Ah, sinto uma falta profunda… não de textos novos Fernando Pessoa – até porque a obra dele é imensa e toda vez que leio percebo algo novo – mas da habilidade singular que ele tinha de ser tantos, tão naturalmente. Fernando Pessoa, não contente em ser gigante em unidade, decidiu ser muitos.
Cada heterônimo, uma vida inteira, uma alma distinta, mostrando facetas diversas da humanidade. Álvaro de Campos, por exemplo, era o rebelde, o modernista que vivia entre a euforia e a desolação, seus poemas um turbilhão de sentimentos e desejos. Ricardo Reis, o estoico, com sua poesia clássica, ponderada, uma ode à medida e à contenção. Alberto Caeiro, o mestre da simplicidade, via o mundo com a clareza e a inocência da natureza. E Bernardo Soares, o ajudante de guarda-livros em Lisboa, introspectivo, vivendo no limiar entre a realidade e a fantasia em seu “Livro do Desassossego”.
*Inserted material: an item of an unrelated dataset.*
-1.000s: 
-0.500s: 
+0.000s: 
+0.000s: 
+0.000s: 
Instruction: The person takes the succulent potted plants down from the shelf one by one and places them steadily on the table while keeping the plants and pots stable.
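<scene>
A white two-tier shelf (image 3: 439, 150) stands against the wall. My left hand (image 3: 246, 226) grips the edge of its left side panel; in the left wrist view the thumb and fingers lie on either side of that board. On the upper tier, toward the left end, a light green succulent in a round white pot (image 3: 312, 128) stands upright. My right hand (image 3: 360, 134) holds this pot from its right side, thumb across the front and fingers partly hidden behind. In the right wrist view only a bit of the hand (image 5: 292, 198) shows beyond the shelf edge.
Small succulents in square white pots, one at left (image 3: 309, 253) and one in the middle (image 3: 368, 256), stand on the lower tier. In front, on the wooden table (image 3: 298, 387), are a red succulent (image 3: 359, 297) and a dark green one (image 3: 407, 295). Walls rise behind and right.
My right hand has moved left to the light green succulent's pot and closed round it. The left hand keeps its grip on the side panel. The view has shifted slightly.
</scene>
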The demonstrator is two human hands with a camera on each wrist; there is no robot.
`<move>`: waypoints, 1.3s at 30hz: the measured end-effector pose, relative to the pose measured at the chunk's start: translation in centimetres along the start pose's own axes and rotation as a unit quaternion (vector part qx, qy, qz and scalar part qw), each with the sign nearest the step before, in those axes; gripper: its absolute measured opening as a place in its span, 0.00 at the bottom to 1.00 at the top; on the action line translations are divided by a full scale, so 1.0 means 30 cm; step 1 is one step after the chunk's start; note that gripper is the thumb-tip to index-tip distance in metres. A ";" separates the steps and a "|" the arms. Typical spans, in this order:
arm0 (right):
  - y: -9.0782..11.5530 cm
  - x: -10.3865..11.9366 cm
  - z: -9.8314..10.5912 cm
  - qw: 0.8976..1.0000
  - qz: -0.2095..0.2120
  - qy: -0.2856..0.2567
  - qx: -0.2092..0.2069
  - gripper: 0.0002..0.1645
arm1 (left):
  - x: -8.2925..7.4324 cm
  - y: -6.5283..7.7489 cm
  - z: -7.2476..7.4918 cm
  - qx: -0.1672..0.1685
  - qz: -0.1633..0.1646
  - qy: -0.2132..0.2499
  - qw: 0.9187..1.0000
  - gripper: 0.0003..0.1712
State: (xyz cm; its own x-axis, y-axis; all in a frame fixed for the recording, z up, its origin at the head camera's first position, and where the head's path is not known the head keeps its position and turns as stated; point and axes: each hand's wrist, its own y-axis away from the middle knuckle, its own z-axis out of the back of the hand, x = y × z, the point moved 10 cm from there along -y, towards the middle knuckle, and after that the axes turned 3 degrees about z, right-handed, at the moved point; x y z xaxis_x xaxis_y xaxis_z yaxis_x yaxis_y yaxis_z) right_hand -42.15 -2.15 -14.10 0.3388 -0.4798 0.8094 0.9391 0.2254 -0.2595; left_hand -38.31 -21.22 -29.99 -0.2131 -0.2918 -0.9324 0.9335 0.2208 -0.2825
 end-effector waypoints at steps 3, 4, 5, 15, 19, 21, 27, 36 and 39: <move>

E eu? Lutando para manter um único eu, monótono e quase sempre monossílabico. Em “Poema em Linha Reta”, Álvaro de Campos escancara suas imperfeições com uma honestidade que me falta. “Nunca conheci quem tivesse levado porrada. Todos os meus conhecidos têm sido campeões em tudo.” Como Pessoa conseguia? Como podia ele habitar tão confortavelmente tantas peles diferentes, enquanto eu me debato para sair da minha própria?
A genialidade de Pessoa era essa facilidade em desdobrar-se, multiplicar-se em existências diversas, cada uma com sua voz, seus desejos, seus medos. E eu aqui, me forçando a ser sempre o mesmo, preso numa constância que mais me sufoca do que me define.
Os heterônimos de Pessoa me confrontam com a minha própria inércia, a minha incapacidade de explorar as muitas camadas que sei que existem em mim, mas das quais me afasto. Ele navegava pelas tempestades internas com a maestria de quem conhece cada corrente, cada recife. E eu? Evitando navegar, temendo as águas que ele atravessava com bravura.
A coragem de Pessoa em ser múltiplo, em aceitar todas as suas facetas, até mesmo as mais contraditórias, me faz questionar minha própria autenticidade. Enquanto ele vivia plenamente cada um de seus eus, eu mal consigo expressar um. Pessoa se entregava à literatura e à vida sem reservas, enquanto eu hesito na beira, temendo o mergulho. Ah, como sinto falta dessa habilidade em mim… A habilidade de ser muitos, sem perder a essência.
Pessoa, com sua multiplicidade natural, me lembra do que eu poderia explorar em mim mesmo, se não me limitasse tanto, se não temesse tanto o julgamento, a incoerência, a liberdade. Sua genialidade me provoca, me inspira e, ao mesmo tempo, me entristece por me fazer ver o quanto sou restrito, quanto de mim fica por explorar. Fernando Pessoa viveu tantas vidas em uma só, enquanto eu mal vivo uma. Como me faz falta essa capacidade de ser muitos, essa liberdade que Pessoa tinha e que eu, tão monótono, ainda busco.